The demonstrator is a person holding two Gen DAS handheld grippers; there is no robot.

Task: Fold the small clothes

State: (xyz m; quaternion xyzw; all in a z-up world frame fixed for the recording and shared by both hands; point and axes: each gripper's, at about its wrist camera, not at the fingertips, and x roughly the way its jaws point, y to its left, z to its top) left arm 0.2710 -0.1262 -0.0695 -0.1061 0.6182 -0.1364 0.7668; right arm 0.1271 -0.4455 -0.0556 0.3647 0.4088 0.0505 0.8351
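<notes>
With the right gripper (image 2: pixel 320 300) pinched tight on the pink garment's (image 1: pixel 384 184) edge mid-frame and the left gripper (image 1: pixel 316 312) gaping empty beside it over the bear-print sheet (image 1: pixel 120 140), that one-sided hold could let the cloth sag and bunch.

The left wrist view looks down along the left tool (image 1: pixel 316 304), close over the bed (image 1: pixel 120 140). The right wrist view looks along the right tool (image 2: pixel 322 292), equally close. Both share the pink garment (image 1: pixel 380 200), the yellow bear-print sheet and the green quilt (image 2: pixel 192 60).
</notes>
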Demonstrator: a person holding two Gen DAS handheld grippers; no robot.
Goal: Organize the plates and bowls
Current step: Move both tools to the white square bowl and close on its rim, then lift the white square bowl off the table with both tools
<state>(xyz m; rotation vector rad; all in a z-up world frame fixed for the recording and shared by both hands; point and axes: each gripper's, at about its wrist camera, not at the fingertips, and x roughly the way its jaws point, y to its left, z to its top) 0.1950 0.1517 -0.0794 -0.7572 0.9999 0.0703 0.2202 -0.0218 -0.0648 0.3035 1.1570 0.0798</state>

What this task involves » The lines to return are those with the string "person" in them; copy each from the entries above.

Exercise solution »
The demonstrator is a person holding two Gen DAS handheld grippers; there is no robot.
Demonstrator: a person holding two Gen DAS handheld grippers; no robot.

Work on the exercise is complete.